A.C : Oui. L'année dernière, contre Guingamp à domicile [victoire 4-1] où j'arrive à mettre deux buts. C'est là où je suis vraiment contente de participer à la victoire de Soyaux. On avait toutes fait un bon match, la victoire était au bout, on était toutes récompensées.

CDF : En vous posant la question, j'ai pensé que vous auriez aussi parlé de but que vous aviez mis à Rodez, en fin de match après être entrée en deuxième mi-temps. Votre premier but en D1 et qui en plus donne la victoire à Soyaux...

A.C : Oui, mais apparemment, il n'avait pas été validé pour moi. Je ne sais pas ce qu'a fait la fédération. L''arbitre avait dit que c'était la gardienne [Déborah Garcia] qui l'avait mis contre son camp. J'avais voulu centrer et j'ai totalement dévissé mon centre qui a atterri sur le poteau. Le ballon a tapé la tête de la gardienne et il est rentré dans le but.

CDF : Apparemment, le but vous a été attribué...

A.C : Je suis pas sûr que le but soit pour moi... Mais oui, on était très contentes d'avoir gagné.

CDF : Sur un autre sujet, votre coéquipière Amandine Guérin a dû arrêter sa carrière suite à des soucis de santé. Est-ce que vous avez eu l'occasion de la revoir avec l'équipe, et de partager un peu de ce moment difficile avec elle ?

A.C : Non, je n'en ai pas en parlé avec elle et je ne l'ai pas vu depuis que j'ai appris cette nouvelle. Je l'ai appris sur les réseaux sociaux et par l'équipe aussi. Mais on savait déjà qu'elle avait des problèmes de cœur depuis l'année dernière. On ne savait pas si elle allait reprendre ou non et malheureusement, elle n'a pas pu reprendre. Mais oui, c'est une déception parce que c'est une très bonne gardienne.

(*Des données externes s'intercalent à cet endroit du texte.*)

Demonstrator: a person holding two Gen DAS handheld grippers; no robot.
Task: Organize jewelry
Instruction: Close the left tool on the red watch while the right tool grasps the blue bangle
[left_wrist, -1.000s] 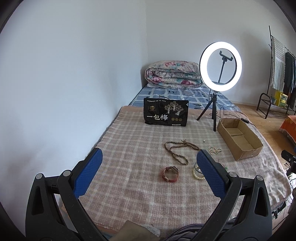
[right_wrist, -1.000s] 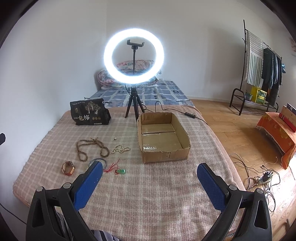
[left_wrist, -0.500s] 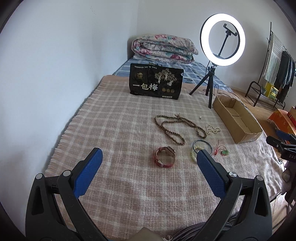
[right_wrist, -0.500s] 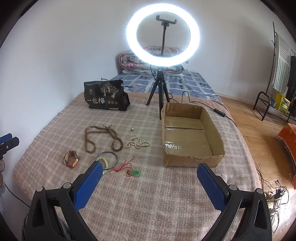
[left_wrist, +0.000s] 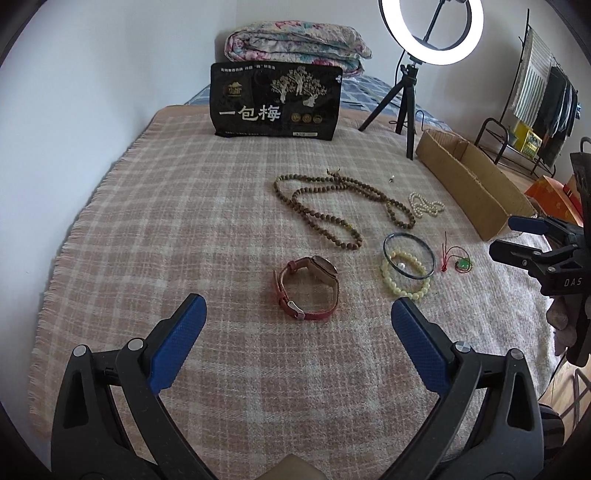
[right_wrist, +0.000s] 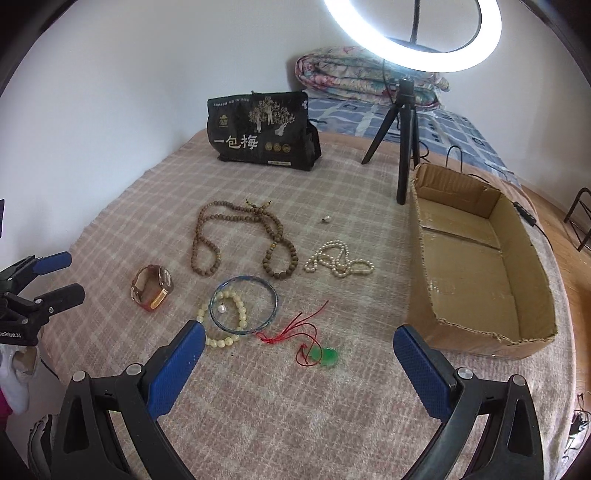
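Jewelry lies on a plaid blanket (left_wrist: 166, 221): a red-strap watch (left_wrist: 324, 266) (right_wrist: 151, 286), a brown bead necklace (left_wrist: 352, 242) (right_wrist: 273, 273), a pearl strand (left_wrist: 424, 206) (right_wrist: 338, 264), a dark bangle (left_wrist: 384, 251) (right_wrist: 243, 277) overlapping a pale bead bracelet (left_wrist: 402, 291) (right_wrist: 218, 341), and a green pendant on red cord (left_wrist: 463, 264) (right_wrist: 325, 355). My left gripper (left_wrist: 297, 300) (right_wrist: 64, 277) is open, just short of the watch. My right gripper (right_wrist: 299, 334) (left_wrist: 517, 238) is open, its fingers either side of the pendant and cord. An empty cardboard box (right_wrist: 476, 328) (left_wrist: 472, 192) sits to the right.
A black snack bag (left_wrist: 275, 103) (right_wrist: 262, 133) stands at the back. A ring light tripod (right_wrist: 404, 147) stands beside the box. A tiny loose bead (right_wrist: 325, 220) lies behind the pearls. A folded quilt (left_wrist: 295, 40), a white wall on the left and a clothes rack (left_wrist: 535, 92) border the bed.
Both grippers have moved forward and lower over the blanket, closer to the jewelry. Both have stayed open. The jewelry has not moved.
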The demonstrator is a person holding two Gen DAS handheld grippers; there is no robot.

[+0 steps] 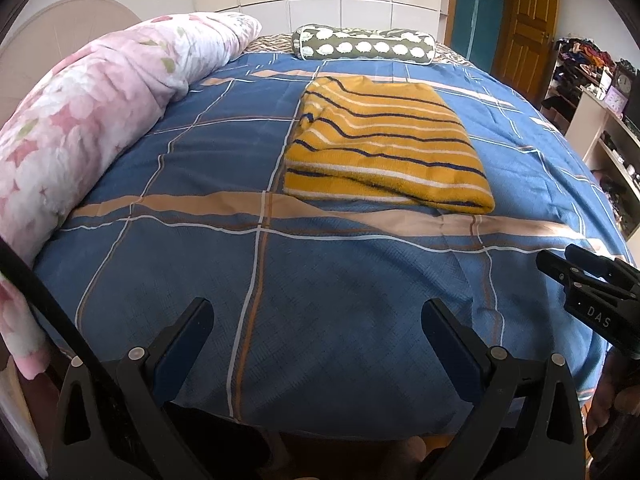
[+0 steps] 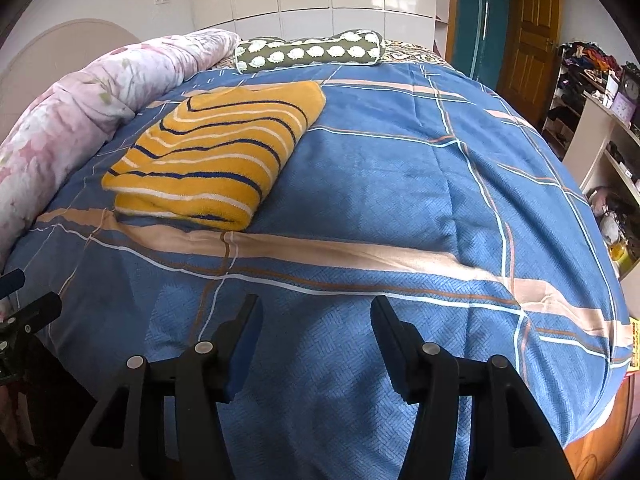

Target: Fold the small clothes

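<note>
A yellow garment with navy and white stripes [image 1: 384, 144] lies folded into a neat rectangle on the blue plaid bedspread [image 1: 320, 280]. It also shows in the right wrist view [image 2: 212, 152], at the left. My left gripper [image 1: 316, 312] is open and empty, hovering over the near edge of the bed, well short of the garment. My right gripper [image 2: 316, 308] is open and empty, also over the near edge, to the right of the garment. The right gripper shows at the right edge of the left wrist view [image 1: 560, 264].
A rolled pink floral quilt [image 1: 80, 120] lies along the bed's left side. A green bolster pillow with white dots [image 1: 360, 46] sits at the far end. Cluttered shelves [image 1: 600, 92] stand to the right, with a wooden door [image 1: 528, 12] beyond.
</note>
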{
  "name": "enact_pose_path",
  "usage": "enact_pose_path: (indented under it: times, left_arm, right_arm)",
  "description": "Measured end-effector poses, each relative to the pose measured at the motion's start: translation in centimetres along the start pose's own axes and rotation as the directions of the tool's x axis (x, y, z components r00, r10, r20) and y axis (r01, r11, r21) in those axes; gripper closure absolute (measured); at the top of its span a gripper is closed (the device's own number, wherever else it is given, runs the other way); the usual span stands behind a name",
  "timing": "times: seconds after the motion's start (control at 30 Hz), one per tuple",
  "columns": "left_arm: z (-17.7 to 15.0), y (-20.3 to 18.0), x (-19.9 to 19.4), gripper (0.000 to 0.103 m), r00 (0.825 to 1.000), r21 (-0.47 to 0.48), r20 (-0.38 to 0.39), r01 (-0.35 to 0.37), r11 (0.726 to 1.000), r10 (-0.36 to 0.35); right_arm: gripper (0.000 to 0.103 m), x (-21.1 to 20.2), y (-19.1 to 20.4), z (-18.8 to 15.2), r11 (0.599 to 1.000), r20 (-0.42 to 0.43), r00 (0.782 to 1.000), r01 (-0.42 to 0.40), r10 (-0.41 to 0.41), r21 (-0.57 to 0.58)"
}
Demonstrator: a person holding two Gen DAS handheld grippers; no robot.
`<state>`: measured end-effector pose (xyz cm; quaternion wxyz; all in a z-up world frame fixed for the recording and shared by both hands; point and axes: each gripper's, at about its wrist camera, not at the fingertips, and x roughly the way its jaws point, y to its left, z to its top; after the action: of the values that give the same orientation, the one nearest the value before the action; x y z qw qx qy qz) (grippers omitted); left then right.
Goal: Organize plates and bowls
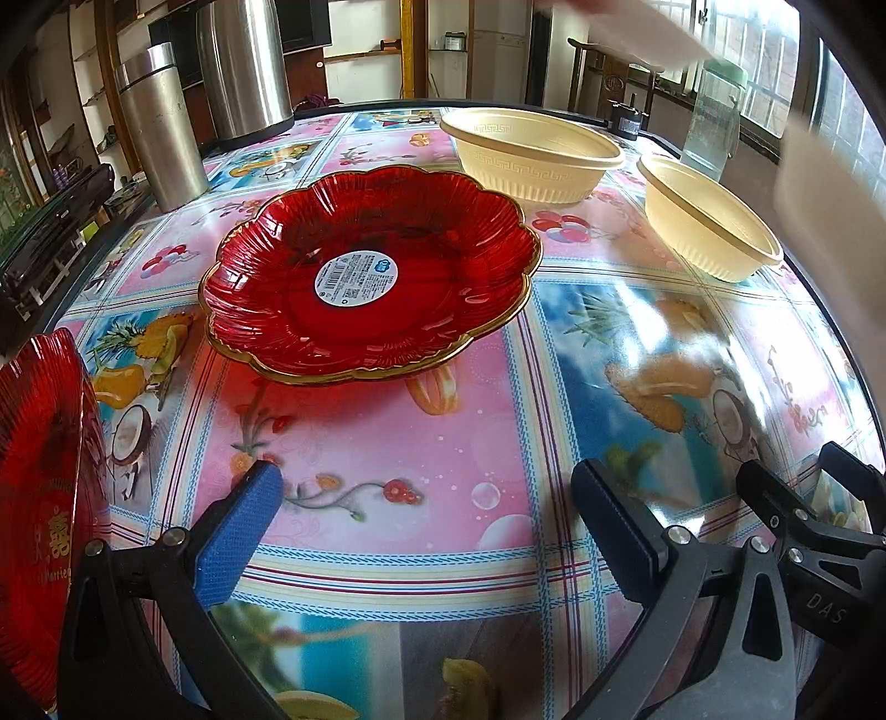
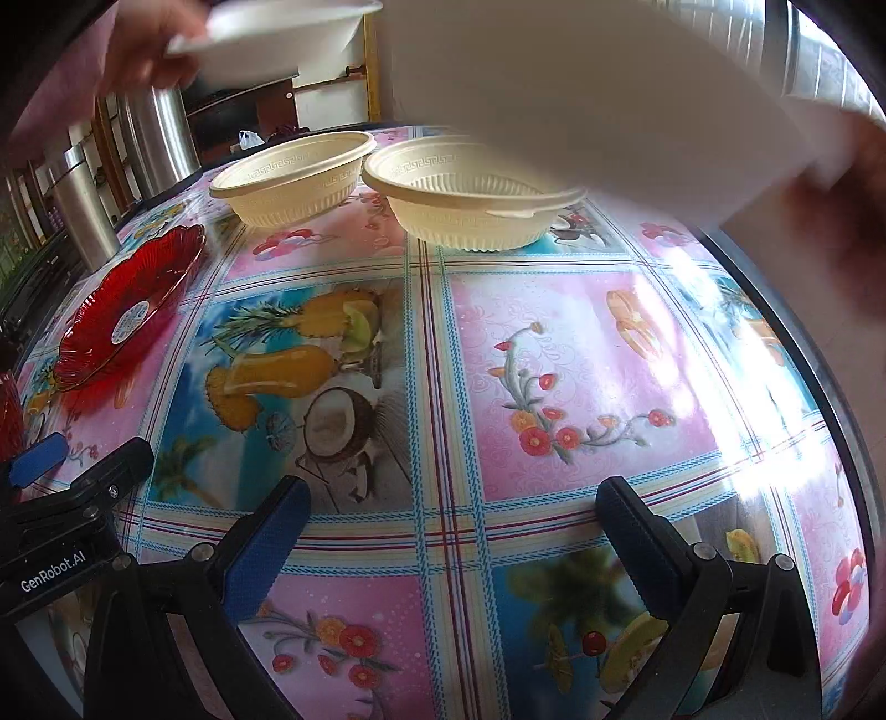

CDF : Pour finir, le prochain match c'est dimanche contre Bordeaux. Est-ce que vous voyez cette affiche comme un match particulier, deux villes assez proches, pas mal de joueuses qui se connaissent...

A.C : Bordeaux, c'est une équipe de D1 qui vient de monter, c'est une équipe comme une autre. C'est un match à gagner par contre.

CDF : Même si le match est à l'extérieur, l'objectif c'est de prendre les trois points ?

A.C : Toujours, l'objectif c'est toujours de gagner.